Pam Del Bene, director of human resources, Code and Theory
We are always communicating our office protocols agencywide, updating them as we closely monitor, day by day, all new developments and CDC guidelines to be aware of. While we are a remote-first agency, we have safely opened our office doors for vaccinated employees only on a voluntary basis, but by no means pressure anyone to come in given how successful Code and Theory has been in a remote environment. Consistent communication with our teams is key and we are currently working out the ways to make sure people feel the human connection behind their screens.
Peter Birch, UK managing director, Hybrid Theory
The large agency groups are setting out their stalls by demanding proof of vaccination or proof of a negative Covid test for office returns. Yet I’ve found the agencies most successful at winning over staff focus less on top-down policymaking and more on talking to teams. Returning to the office can be emotional, so it demands sympathy and a willingness to take into account individual arguments. The key for agency leaders is less about one-size-fits-all policies and more about inspiring confidence through a consultative approach where the whole team feels their views have been taken into account.

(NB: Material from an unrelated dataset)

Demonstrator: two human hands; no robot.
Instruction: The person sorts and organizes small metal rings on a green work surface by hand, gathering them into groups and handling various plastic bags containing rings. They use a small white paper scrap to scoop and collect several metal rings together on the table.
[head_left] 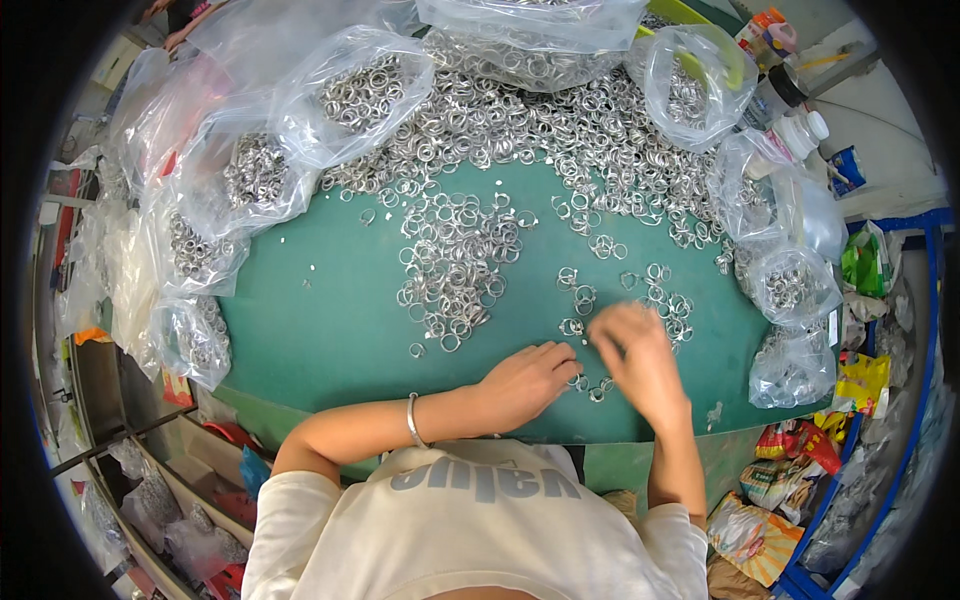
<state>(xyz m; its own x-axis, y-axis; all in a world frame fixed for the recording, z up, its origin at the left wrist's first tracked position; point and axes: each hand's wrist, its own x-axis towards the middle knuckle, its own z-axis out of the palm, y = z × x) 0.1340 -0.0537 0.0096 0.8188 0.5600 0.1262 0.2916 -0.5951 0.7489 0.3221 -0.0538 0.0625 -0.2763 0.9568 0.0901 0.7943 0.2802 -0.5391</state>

Laura Sherwood, people director, Rapp
Our return-to-office measures include maintaining a tight control on daily numbers as well as social distancing measures, rigorous cleaning protocols and providing a mixture of collaboration and concentration spaces in our offices. We have also introduced a voluntary wristband idea, where you can wear either red, yellow or green bands to show how comfortable you are with contact.
Equally, we recognize that hybrid working will be different for everyone, so we support our people flexing around their needs and have offered a process to opt out entirely. Most importantly, we continue to encourage people to speak out if they don’t feel safe, and have an ongoing commitment to constantly review our return-to office processes and adjust to keep safety a top priority.